Joint 69th Annual Southeastern / 55th Annual Northeastern Section Meeting - 2020

Paper No. 37-10
Presentation Time: 8:00 AM-12:00 PM

PROVENANCE OF HURRICANE-INDUCED SALT MARSH SEDIMENTATION ALONG THE SOUTHEAST US COAST


SCOTT, Colleen1, HEIN, Christopher J.2, PONDELL, Christina2, FITZGERALD, Duncan3, HUGHES, Zoe J.4 and GEORGIOU, Ioannis5, (1)Department of Geology, William & Mary, Williamsburg, VA 23185, (2)Virginia Institute of Marine Science, William & Mary, 1370 Greate Road, Gloucester Point, VA 23062, (3)Department of Earth and Environment, Boston University, Boston, MA 02215, (4)Earth and Environment, Boston University, Boston, MA 02215, (5)Earth and Environmental Sciences and Pontchartrain Institute for Environmental Studies, Univ. of New Orleans, 2000 Lakeshore Dr, New Orleans, LA 70148

Salt marshes provide a range of ecosystem services including protecting the mainland from storm erosion and coastal flooding. Storms may help marshes maintain their elevation relative to sea level by contributing inorganic sediment derived from estuarine, terrestrial, and marine environments. Understanding these sediment sources is important for quantifying long-term marsh health and resiliency. This study explores the provenance and relative contributions of sediment from Hurricane Irma to four salt marshes behind Amelia Island (FL), Sapelo Island (GA), and Hilton Head (SC), and within Cape Romain (SC). Two months after the hurricane, surface samples were collected along transects from mainland-adjacent to island-adjacent salt marshes. We revisited the Cape Romain sites following Hurricanes Florence and Michael and sampled both marsh storm deposits and adjacent environments. Samples were analyzed for provenance using inorganic (grain size) and organic (TOC, TN, C/N, δ15N, and δ13C content) proxies. δ13C values following the Irma event ranged from from -16.99 ± 0.13 to -25.72 ± 1.67 with an average of -20.50 ± 1.76, matching expected ranges for proximal estuarine creeks and bays and highlighting the importance of proximal sources.

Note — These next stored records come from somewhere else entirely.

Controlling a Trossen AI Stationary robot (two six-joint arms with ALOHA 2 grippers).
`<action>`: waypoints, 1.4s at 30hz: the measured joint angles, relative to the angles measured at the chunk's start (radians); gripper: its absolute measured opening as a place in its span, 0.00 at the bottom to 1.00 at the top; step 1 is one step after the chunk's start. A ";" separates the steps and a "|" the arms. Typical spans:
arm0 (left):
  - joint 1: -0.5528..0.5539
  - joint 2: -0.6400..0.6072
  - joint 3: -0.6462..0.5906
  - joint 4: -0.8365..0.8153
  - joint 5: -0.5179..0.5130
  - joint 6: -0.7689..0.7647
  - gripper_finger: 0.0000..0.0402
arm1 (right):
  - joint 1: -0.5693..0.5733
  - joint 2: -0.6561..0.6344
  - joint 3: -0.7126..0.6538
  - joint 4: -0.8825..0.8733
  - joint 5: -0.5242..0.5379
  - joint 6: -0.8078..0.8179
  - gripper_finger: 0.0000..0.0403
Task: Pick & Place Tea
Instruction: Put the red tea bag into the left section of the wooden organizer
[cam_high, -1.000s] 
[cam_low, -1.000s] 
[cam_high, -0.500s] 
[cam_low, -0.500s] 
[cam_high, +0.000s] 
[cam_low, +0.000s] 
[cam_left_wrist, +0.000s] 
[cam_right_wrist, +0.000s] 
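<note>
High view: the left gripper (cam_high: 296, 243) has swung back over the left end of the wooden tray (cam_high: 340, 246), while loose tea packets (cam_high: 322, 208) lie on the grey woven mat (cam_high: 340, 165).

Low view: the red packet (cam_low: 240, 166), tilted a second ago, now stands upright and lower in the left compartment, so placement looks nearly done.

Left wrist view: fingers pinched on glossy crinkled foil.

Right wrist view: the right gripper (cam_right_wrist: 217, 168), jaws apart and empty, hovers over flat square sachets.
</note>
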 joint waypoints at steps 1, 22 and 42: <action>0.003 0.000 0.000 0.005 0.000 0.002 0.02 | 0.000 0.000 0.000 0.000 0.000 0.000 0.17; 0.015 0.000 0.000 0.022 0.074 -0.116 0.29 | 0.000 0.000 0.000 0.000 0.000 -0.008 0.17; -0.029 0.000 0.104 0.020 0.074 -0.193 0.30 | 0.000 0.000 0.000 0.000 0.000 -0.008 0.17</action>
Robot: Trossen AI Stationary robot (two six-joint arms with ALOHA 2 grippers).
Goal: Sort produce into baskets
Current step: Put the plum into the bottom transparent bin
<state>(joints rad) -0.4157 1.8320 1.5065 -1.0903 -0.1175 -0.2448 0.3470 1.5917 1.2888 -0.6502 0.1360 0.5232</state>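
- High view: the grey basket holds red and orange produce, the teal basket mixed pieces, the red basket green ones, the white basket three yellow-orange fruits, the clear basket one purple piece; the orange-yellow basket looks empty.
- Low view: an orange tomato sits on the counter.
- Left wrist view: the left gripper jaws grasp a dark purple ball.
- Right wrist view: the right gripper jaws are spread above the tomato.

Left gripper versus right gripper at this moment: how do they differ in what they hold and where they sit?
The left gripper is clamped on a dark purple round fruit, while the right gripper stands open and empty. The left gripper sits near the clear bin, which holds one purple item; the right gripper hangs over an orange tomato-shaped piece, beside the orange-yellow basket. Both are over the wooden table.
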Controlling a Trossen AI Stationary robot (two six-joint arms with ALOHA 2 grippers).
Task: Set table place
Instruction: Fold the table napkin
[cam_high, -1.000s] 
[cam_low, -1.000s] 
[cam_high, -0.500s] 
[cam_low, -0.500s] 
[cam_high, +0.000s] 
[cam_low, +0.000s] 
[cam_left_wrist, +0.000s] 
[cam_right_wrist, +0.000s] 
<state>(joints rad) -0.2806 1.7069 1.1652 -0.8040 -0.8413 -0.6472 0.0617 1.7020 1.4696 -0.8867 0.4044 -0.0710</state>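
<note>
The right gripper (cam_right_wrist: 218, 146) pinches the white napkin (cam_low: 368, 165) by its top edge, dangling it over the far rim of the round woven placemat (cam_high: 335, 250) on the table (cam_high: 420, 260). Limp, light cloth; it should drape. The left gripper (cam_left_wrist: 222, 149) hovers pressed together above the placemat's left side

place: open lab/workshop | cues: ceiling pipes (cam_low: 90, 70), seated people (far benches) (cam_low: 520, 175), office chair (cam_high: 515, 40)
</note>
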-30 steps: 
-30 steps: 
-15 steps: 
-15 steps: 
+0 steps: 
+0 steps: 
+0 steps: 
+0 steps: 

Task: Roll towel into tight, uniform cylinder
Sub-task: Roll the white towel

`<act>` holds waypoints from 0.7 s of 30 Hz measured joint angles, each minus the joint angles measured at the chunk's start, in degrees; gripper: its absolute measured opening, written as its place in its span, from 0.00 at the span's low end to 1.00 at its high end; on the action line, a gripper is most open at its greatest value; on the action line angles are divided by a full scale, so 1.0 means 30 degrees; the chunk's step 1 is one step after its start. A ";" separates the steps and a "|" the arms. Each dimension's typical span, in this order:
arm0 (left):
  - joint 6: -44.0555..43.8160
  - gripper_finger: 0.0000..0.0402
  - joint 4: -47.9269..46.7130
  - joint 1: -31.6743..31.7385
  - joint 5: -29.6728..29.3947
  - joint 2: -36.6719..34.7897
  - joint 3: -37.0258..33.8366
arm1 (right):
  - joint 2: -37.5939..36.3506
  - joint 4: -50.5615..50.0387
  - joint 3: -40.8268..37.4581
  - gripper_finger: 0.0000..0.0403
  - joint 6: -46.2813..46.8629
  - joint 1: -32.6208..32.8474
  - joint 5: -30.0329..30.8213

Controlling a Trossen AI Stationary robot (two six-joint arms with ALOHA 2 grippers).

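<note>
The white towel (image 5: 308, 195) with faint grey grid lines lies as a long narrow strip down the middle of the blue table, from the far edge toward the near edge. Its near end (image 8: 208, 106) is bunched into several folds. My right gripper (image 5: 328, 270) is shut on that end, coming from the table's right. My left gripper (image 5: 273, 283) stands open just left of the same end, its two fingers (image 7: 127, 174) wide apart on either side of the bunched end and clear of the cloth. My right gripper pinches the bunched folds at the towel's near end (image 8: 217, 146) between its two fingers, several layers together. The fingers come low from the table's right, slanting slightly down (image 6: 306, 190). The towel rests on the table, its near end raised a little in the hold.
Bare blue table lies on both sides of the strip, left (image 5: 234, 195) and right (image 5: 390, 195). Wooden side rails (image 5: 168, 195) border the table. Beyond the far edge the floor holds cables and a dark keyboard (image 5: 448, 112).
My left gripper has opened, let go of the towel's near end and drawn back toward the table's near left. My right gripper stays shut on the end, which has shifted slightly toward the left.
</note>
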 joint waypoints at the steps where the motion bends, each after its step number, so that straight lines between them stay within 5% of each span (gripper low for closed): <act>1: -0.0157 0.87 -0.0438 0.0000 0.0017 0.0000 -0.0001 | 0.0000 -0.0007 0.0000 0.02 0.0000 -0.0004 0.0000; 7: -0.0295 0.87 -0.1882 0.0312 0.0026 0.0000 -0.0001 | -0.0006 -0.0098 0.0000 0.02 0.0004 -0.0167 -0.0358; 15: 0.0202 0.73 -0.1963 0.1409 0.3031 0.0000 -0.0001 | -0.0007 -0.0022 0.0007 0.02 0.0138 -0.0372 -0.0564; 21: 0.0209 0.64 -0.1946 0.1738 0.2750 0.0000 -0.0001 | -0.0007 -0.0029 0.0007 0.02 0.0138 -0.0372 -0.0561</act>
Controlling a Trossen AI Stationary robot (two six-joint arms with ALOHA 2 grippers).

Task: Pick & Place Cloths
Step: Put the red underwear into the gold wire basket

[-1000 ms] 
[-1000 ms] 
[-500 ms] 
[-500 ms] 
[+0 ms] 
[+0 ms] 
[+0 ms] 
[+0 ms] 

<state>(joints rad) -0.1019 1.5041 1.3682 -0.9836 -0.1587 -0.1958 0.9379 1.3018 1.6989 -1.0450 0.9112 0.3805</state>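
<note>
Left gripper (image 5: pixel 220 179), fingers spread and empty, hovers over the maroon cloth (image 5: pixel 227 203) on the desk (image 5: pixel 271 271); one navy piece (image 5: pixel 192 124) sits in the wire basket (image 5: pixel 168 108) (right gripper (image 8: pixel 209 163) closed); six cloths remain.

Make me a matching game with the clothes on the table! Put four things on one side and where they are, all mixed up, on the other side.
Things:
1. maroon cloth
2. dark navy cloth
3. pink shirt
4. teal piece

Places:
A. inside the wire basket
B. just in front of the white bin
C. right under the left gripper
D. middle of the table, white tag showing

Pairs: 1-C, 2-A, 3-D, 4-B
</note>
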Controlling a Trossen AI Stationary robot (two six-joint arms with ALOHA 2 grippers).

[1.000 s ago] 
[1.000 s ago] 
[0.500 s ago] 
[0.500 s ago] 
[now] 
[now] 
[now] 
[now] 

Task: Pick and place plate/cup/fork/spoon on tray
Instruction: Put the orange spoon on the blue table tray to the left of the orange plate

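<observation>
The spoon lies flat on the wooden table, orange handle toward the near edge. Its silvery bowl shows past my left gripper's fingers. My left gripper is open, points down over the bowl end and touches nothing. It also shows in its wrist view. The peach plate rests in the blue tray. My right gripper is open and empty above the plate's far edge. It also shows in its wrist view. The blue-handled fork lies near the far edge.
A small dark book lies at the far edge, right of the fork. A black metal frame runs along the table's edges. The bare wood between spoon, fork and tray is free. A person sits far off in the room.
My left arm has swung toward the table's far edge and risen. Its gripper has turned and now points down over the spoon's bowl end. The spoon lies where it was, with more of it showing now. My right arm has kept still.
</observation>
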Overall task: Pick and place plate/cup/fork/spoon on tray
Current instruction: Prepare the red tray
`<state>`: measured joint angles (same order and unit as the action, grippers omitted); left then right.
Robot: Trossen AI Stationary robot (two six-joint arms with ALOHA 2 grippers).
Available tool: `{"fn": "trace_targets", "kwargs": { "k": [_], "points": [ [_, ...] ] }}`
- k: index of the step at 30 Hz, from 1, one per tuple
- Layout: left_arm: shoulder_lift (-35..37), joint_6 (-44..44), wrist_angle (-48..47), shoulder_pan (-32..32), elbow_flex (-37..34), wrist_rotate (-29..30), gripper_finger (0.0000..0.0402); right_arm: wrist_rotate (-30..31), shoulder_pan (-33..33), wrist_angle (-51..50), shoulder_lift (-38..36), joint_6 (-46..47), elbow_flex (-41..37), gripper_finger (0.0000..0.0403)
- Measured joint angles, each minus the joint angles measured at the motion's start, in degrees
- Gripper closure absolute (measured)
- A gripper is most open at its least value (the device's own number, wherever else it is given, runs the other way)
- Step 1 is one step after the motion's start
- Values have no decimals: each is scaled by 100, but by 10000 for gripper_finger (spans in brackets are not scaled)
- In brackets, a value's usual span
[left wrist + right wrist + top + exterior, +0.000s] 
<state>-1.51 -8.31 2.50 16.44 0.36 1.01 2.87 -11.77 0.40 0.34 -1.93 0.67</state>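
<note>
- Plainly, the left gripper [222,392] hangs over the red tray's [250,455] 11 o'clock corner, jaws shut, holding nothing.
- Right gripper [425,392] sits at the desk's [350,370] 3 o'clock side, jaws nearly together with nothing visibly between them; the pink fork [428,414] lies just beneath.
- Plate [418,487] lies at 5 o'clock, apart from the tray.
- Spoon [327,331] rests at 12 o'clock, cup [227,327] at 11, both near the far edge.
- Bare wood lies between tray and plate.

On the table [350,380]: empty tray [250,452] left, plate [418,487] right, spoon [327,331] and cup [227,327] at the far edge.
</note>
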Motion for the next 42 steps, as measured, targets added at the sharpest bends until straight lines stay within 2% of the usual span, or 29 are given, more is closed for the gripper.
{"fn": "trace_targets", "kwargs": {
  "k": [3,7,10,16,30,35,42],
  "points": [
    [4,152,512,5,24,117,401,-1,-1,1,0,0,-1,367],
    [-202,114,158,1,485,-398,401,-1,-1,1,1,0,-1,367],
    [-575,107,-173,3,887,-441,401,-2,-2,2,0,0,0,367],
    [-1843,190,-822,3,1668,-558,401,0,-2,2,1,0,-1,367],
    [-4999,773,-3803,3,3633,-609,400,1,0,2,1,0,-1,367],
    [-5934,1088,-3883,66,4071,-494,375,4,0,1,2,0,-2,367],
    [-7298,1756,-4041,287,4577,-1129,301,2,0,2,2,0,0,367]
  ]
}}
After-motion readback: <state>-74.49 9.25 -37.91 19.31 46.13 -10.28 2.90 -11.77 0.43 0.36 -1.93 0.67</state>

We observe more negative δ13C further from the barrier islands across all sites, which may reflect preferential riverine influence. At Cape Romain, where we sampled both fluvial and marine end-member reservoirs, we observe a distinctive terrestrial influence, with marsh deposits from our river-proximal transect displaying significantly more negative δ13C values (p<0.01). Overall, our results indicate a complex mixture of sediments delivered to the marsh surface during storms, with a predominant contribution from proximal bays.